Érase una vez un joven de buena familia, con estudios y una carrera profesional prometedora, que tras tener un encuentro con el Señor Jesucristo, que le rescató de un nihilismo deprimente que le había puesto al borde del suicidio, le dijo las siguientes palabras a un asistente social: “Querría dejarlo todo e irme a vivir con los pobres“. Y el tipo fue y lo hizo de verdad.
El asistente le mostró un pequeño valle en las afueras de Madrid, “lleno de cuevas, donde había gitanos, quinquis, vagabundos, pordioseros, mendigos, prostitutas, viejas…“. El asistente le dijo: “¿Ves esa chabola de tablas mugrientas? Allí ha vivido una familia, pero la ha abandonado. Pegas una patada a la puerta y te metes allí“.

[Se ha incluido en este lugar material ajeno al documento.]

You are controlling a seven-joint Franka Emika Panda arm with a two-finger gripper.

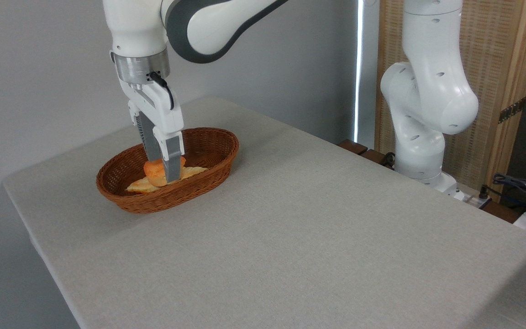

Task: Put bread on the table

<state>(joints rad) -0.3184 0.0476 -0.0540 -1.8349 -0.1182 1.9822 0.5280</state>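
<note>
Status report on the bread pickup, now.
Pincer down inside the wicker basket, shut on the bread. Bread sits over the paler flat pastry, not yet on the table. Nothing in the way.

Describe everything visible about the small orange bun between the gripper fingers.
The small roundish golden-orange bun looks lumpy and flaky. It sits inside the brown oval wicker basket, over a paler, flatter pastry. The grey gripper fingers straddle it; the near finger hides its right side. Whether it is lifted cannot be told.
</note>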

Y el joven pegó la patada en la puerta y se metió en la chabola. Llevaba una guitarra y una Biblia. Ese hombre es hoy un señor mayor que va de acá para allá predicando el evangelio. Un evangelio que no es muy diferente al que predicó, con todas las limitaciones que uno se pueda imaginar, entre esos pobres del valle madrileño.
¿A qué fue?: “No fui allí no para enseñar, aunque eran casi todos analfabetos, ni para hacer una obra social. En absoluto. Consideraba que ellos eran Jesucristo y yo un pobre pecador que no era digno de vivir allí, en medio de ese horror del sufrimiento de los inocentes, de las víctimas de los pecados de los demás. O sea, me sentía indigno, indigno…“. Pero desde esa indignidad, el joven pecador asegura que “el Señor me obligó en ese ambiente a encontrar una síntesis catequética, una predicación, porque querían que les hablase de Jesucristo“. Si, ya ven ustedes. Los pobres, cuando ven un ejemplo de coherencia evangélica, tienden a querer que se les hable de Cristo. Pero no del Cristo falseado por una ideología política concreta. No, hablamos del Cristo de los evangelios, del Cristo de la Iglesia.
En los años que estuvo allá vivió mil y una experiencias que el 99% de los cristianos occidentales no han vivido ni vivirán en sus vidas. En cierta ocasión se presentó la Guardia Civil para derribar el asentamiento chabolista. Era en pleno franquismo, cuando los civiles no se andaban con muchos miramientos a la hora de realizar la labor que sus superiores les encomendaban. Pero el joven de la guitarra y la Biblia tuvo la idea de llamar al arzobispo, que no dudó un instante en plantarse allá. Los guardias cogieron sus trastos y se largaron por donde habían venido. A petición del joven, el arzobispo celebró una Misa en una de las chabolas.
Años después, el hombre fue invitado al Lago de Nemi (cerca de Roma, Italia) “donde había un encuentro de jóvenes de las comunidades de base, todos de izquierda. Eran los tiempos del Che Guevara“. ¿Y saben ustedes lo que les dijo?: “Dije que Lenin y el Che Guevara eran falsos profetas, y hablé de Cristo“.
Algunos de ustedes se preguntarán quién era ese joven, hoy ya mayor. Su nombre es Francisco José Gómez-Argüello Wirtz. Todos le llaman Kiko. Y créanme si les digo que, leyendo su testimonio, no me extraña que haya sido, y sea, uno de los siervos inútiles más útiles de la Iglesia en estos tiempos que nos ha tocado vivir.
A Francisco José no le tienen que explicar en qué consiste eso de la opción preferencial por los pobres. Ni le pueden venir con que dicha opción se debe de hacer desde la oposición a lo que enseña la Iglesia. Argüello no es un profeta según los parámetros del progre-eclesialismo secularizante que asolado infinidad de diócesis. Le basta con predicar que Cristo vino a salvar a los pecadores. No es poca cosa, créanme.